Befesa Medio Ambiente SA, a Spanish waste management company, started meeting investors for a debut bond sale in Europe as borrowing costs for speculative-grade companies decline.
The company, owned by private-equity firm Triton Partners, plans to issue five-year payment-in-kind toggle notes through its Bilbao (Luxembourg) SA unit, according to a person familiar with the matter. The average yield on junk-rated corporate bonds in euros fell 3 basis points to 4.5 percent, the lowest since May 30, Bloomberg bond index data show.
Private-equity firms have raised a record $18 billion of junk bonds in Europe this year to finance buyouts, as borrowing costs hold close to record lows and falling default rates reassure investors. That’s boosted demand for higher-yielding and riskier PIK notes, which allow borrowers to repay lenders with more debt.
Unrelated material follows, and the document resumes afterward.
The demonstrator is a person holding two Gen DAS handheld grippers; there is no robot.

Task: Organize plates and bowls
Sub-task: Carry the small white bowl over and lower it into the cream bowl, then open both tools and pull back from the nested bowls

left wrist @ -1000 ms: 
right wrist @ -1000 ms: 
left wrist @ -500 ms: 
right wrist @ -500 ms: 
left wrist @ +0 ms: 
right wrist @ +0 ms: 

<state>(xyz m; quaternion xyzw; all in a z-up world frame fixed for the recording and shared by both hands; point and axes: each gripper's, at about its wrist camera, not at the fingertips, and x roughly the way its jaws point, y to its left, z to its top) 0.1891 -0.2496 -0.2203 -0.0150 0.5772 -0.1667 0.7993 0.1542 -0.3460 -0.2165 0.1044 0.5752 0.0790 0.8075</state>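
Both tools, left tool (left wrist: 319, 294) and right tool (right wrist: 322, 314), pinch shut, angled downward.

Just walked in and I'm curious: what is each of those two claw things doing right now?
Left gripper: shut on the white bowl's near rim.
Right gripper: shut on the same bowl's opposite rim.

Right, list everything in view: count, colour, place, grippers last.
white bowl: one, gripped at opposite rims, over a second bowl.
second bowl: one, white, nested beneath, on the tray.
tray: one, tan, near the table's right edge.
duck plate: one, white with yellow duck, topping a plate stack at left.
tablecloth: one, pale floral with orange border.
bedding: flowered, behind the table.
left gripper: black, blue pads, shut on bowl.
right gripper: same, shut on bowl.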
“We hate leverage going up, we hate supply going up, we hate defaults going up and none of those things are happening,” said John Pattullo, who manages the equivalent of about $4.7 billion as head of retail credit at Henderson Global Investors in London. “We’re not super-bullish but it’s hard to be bearish.”
The trailing 12-month default rate for European companies fell to 3.3 percent at the end of September from 3.6 percent a year earlier, according to Moody’s Investors Service. The euro-area economy emerged from an 18-month recession in the second quarter and the European Central Bank last week reiterated its pledge to keep borrowing costs low.